On n’est pas aussi dépendant des réseaux sociaux que d’autres sites d’actu, c’est environ à 5 % du trafic, voire un peu moins. Un dixième de l’audience par jour vient de nos abonnés […] tout le reste c’est de la recherche organique, c’est Google. (T2, Le Point)
Dans l’éventualité où la consommation de contenus sur les plateformes se serait accentuée, ce faible trafic aurait pu être compensé par des revenus publicitaires en hausse. Pourtant, même dans le cadre de relations contractuelles, ce ne semble pas être le cas :
YouTube, ça nous rapporte moins de 10 000 euros par mois, Facebook encore moins. […] C’est cool d’avoir quelques milliers d’euros en plus, mais ce n’est même pas 10 % du budget du service mensuel. C’est du bonus, la stratégie de la direction, elle n’est pas là. (C1, Le Monde)
On n’a jamais eu de revenu, ou quasiment pas. À une époque, on a fait un test, un partenariat du groupe avec Facebook, où chaque émission devait publier ses vidéos […]. On s’est rendu compte que ça nous coûtait plus cher de prendre un pigiste pour les monter, que ce que ça rapportait. (T1, CNews)

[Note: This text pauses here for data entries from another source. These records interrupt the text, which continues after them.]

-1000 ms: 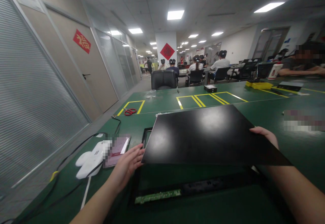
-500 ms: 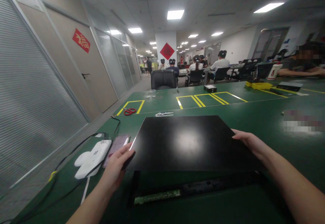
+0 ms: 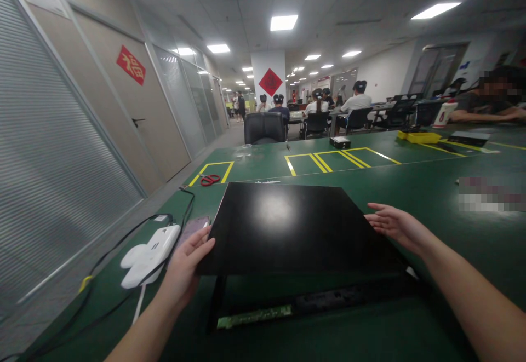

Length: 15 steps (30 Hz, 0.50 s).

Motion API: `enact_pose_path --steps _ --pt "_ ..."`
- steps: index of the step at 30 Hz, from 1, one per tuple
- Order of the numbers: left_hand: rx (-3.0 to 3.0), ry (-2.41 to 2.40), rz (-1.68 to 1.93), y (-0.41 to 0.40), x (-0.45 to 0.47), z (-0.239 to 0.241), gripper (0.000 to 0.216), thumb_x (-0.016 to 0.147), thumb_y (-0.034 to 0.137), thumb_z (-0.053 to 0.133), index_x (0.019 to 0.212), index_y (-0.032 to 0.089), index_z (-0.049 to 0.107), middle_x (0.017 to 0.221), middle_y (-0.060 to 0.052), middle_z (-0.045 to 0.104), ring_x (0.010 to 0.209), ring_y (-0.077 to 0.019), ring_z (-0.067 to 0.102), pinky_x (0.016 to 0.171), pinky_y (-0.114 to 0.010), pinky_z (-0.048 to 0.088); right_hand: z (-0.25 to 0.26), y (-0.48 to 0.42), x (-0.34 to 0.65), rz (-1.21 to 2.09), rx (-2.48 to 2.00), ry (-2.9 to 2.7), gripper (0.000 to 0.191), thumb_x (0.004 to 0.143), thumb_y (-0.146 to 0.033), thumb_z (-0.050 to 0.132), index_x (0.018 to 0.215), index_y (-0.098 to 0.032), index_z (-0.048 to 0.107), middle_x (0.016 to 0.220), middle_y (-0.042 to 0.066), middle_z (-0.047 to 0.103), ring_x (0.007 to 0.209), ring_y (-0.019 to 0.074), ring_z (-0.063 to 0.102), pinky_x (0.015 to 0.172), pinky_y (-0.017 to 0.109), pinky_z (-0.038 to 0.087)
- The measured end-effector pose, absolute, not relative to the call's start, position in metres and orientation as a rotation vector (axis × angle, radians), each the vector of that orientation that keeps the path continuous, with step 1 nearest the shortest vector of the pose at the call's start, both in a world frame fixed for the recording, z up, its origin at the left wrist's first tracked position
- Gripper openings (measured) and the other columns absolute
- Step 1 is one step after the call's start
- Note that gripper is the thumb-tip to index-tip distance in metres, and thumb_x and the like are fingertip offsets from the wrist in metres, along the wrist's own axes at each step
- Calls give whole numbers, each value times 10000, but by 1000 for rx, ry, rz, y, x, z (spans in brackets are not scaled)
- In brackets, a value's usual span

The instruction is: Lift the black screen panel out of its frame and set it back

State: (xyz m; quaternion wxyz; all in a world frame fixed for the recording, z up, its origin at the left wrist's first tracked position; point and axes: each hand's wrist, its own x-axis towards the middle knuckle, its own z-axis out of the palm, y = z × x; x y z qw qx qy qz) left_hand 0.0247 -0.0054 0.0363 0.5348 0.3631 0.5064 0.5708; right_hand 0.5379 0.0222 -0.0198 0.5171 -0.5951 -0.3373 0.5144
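A large glossy black panel hovers flat just above a black frame that lies on the green table. A green circuit strip shows along the frame's near edge. My left hand holds the panel's near left corner, fingers curled under its edge. At the panel's right edge my right hand has its fingers stretched out and apart, touching or just off the edge.
A white power strip with black cables and a phone lie left of the panel. Red scissors rest in a yellow-taped box further back. A black chair, a yellow tray and several seated people are beyond.
The panel has come down from a tilt to nearly flat and shifted left over the frame. My right hand has let go of its edge and opened.
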Motion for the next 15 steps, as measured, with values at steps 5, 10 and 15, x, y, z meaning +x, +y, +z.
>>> enact_pose_path --steps 5,10,15 --pt "842 1165 1411 -6 24 35 703 435 337 1012 1065 168 750 1036 -92 826 1045 -335 765 784 -312 601 -28 26 536 1290 -1443 -855 512 780 -307 706 1272 -191 628 1097 175 789 951 274 774 883 428 624" --pt "867 1092 1411 0 15 18 672 499 330 1001 1093 174 730 1024 -86 821 966 -316 782 764 -317 607 -24 26 529 1269 -1474 -791 488 761 -308 723 1230 -199 643 1030 156 798 916 266 778 883 418 627" --pt "835 1101 1390 3 11 6 625 533 269 969 1094 169 711 991 -80 818 854 -295 792 704 -322 608 -14 22 520 1259 -1469 -725 431 766 -266 710 1188 -208 643 947 128 799 863 241 777 883 382 628"
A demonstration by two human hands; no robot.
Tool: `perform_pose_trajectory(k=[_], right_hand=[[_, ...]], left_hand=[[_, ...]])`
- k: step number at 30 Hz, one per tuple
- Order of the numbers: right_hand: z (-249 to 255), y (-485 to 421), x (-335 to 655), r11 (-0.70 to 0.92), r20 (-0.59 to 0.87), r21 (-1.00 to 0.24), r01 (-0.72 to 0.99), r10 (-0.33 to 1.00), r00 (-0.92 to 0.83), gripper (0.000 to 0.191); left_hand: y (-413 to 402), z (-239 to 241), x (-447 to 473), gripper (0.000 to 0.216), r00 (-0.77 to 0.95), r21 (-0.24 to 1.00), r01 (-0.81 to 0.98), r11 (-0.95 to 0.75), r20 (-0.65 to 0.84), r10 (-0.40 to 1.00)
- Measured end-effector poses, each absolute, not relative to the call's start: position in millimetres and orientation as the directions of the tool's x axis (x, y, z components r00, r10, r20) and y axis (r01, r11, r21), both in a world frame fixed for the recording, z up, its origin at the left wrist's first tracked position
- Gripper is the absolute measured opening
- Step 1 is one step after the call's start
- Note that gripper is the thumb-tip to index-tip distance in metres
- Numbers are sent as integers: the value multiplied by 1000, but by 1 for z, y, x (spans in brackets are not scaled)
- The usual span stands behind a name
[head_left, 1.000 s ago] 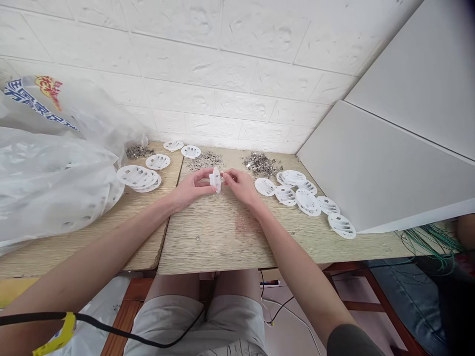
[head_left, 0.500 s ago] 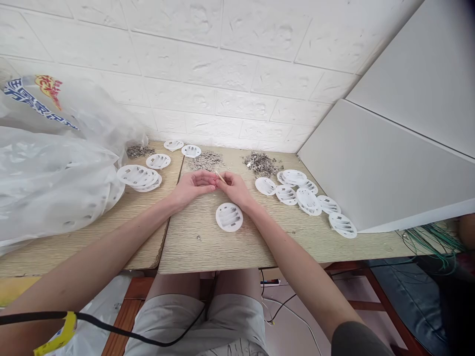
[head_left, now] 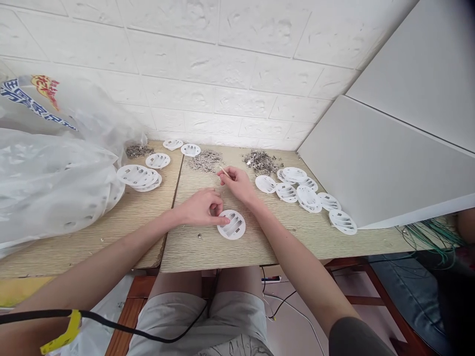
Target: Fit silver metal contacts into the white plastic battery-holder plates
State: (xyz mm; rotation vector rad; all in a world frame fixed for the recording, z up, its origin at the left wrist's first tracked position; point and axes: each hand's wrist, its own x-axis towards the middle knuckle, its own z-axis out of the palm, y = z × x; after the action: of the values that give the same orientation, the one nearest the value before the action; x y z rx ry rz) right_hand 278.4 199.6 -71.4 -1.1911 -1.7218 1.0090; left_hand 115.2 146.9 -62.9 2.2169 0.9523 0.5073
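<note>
My right hand (head_left: 238, 184) is closed round a thin, pale stick (head_left: 224, 172), its tip pointing up and left near the metal pieces. My left hand (head_left: 203, 207) is lower on the table, with its fingers curled and its thumb on the left edge of a white round plastic battery holder (head_left: 234, 225). This holder lies flat, with long slots and small metal parts showing. Whether the curled left fingers hold a small piece is hidden.
Piles of small metal pieces (head_left: 206, 161) and metal clips (head_left: 261, 161) lie by the wall. More white holders (head_left: 286, 193) spread along the right, others (head_left: 138, 175) at left. Plastic bags (head_left: 48, 183) stand left, a grey panel (head_left: 401, 163) right. Green wires (head_left: 430, 235) hang over the right edge.
My hands have parted. The left has come down toward me onto the battery holder, which sits slightly nearer my body; the right keeps the stick near the metal pieces.
</note>
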Motion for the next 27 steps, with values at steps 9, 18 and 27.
perform_pose_trajectory(k=[9,18,27], right_hand=[[-53,188,286,386,262,-895,223,861,-437,46],[-60,183,283,605,490,-690,397,794,-359,20],[-63,188,286,749,606,-555,362,662,-441,18]], left_hand=[[157,-53,104,27,329,943,193,-271,198,923],[163,-58,97,27,131,688,387,-614,618,775],[165,-58,94,12,204,238,520,-820,898,390]])
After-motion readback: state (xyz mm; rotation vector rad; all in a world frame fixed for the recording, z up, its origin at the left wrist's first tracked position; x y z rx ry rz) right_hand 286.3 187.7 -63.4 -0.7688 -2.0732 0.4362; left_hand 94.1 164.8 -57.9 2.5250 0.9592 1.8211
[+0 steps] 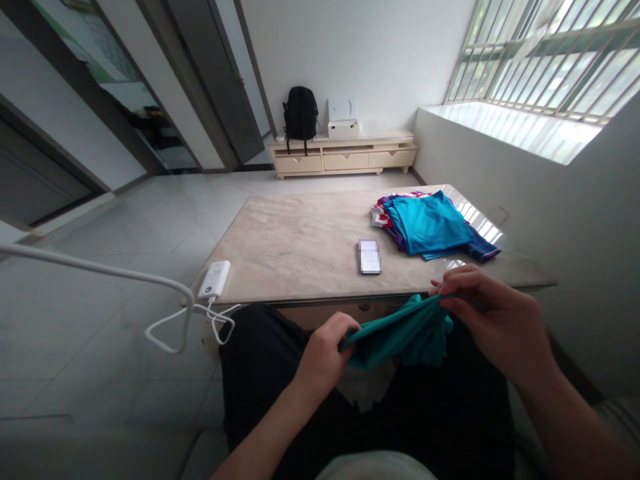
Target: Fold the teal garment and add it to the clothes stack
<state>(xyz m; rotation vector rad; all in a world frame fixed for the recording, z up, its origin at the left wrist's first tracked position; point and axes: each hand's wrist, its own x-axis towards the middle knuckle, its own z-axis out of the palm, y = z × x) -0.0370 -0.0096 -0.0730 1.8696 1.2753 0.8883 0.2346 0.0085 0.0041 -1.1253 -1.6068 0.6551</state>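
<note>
The person is sitting at the near edge of a marble-topped table (300, 240), holding a teal garment (400, 333) bunched over the lap, just below that edge. The left hand (325, 353) is closing around one end of the cloth, fingers curled over it in a firm fist-like grip. The right hand (493, 317) is pinching the other end between thumb and fingertips, with the cloth hanging slack and crumpled between the two hands.

On the table, toward the far right corner, a pile of folded clothes (430, 223) is lying with a blue shirt on top. A phone (369, 257) is resting flat near the middle of the right half, well apart from the pile. A white power bank (215, 279) is sitting at the near left corner, its cable (220, 320) looping off the edge.

To handle the garment well from this hold, it seems wise to be spreading the hands apart until the cloth is pulling taut, finding a seam or hem with each hand rather than gripping a bunched wad, and keeping the fabric clear of the phone if it is being laid on the tabletop.
</note>
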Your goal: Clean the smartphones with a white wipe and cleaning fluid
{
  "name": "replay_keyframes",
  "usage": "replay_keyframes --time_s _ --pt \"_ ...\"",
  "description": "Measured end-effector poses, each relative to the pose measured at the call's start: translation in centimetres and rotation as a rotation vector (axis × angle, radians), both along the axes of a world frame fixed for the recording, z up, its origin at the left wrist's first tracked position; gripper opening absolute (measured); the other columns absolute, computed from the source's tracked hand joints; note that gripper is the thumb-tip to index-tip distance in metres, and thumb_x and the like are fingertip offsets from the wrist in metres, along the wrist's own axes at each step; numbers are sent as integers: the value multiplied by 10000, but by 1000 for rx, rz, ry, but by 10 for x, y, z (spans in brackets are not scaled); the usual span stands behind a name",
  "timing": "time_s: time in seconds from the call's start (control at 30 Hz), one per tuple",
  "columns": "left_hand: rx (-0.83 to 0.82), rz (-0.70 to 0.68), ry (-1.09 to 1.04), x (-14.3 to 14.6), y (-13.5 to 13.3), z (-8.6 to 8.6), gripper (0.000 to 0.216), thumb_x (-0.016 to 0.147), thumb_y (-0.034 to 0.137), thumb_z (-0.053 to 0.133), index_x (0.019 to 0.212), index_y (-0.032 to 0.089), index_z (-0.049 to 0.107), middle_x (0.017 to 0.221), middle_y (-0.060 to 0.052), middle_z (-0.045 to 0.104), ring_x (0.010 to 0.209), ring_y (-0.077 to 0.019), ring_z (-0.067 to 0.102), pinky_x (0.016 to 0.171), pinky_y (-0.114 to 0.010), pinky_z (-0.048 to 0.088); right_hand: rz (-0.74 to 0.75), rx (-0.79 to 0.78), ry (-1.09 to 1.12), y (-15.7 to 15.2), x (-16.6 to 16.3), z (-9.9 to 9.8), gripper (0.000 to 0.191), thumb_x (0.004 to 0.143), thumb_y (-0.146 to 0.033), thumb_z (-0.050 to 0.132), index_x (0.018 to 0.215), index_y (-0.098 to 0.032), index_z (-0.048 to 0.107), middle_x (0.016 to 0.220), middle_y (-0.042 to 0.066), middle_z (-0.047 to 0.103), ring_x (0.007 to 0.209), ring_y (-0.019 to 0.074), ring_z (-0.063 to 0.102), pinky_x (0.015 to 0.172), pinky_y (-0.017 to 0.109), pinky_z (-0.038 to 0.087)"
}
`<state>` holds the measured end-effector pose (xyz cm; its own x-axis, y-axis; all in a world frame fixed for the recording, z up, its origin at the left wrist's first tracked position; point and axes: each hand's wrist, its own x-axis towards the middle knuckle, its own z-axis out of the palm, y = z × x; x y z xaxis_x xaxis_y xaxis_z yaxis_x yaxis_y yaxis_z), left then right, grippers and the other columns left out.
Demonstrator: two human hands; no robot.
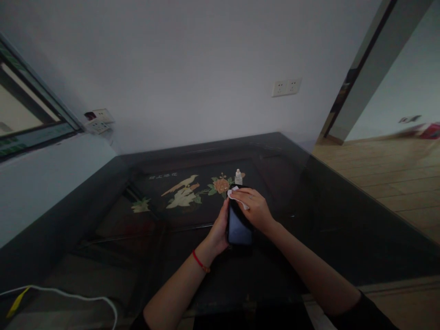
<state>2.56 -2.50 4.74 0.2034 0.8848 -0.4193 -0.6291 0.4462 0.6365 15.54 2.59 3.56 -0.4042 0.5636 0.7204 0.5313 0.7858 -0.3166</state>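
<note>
Item one: a dark phone point(239, 229), screen up, low over the dark table point(343, 220), where I am watching the left hand point(219, 231) gripping its left edge while the right hand point(256, 211) is pinching a white wipe point(234, 193) and pressing it onto the phone's far end. Item two: a small white bottle point(238, 177) is standing upright just beyond the wipe, beside an inlaid flower point(221, 185). Further out, a white cable point(68, 295) is trailing along the near left corner.
</note>
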Motion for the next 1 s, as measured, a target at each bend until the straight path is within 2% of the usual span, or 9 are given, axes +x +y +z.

Le trafic et les revenus n’étant pas au rendez-vous, quelles raisons poussent les médias à figurer sur des espaces où ils ne régissent ni les conditions de visibilités des vidéos ni leurs relations aux publics ? Stratégies éditoriales et marketing se confondent, les différentes plateformes sont envisagées par les acteurs comme des supports de « signalisation » de leurs offres informationnelles (Joux, 2017, p. 129). À court terme, en multipliant leur présence sur plusieurs d’entre-elles, ils visent à attirer les publics vers leurs sites web et applications mobiles, espaces propriétaires où ils dirigent seuls l’éditorialisation, la prescription et le financement des contenus. Une distinction doit être opérée ici entre les médias dont le modèle d’affaires repose exclusivement sur la publicité (CNews, Europe 1), et ceux, hybrides, qui bénéficient également des abonnements (Le Monde, Le Point, L’Obs) :
Notre idée ce n’est pas de mettre des vidéos gratuites sur YouTube ou Facebook, mais de faire venir du trafic sur le site, parce qu’on sait le monétiser en termes de publicité display et vidéo. (T1, CNews)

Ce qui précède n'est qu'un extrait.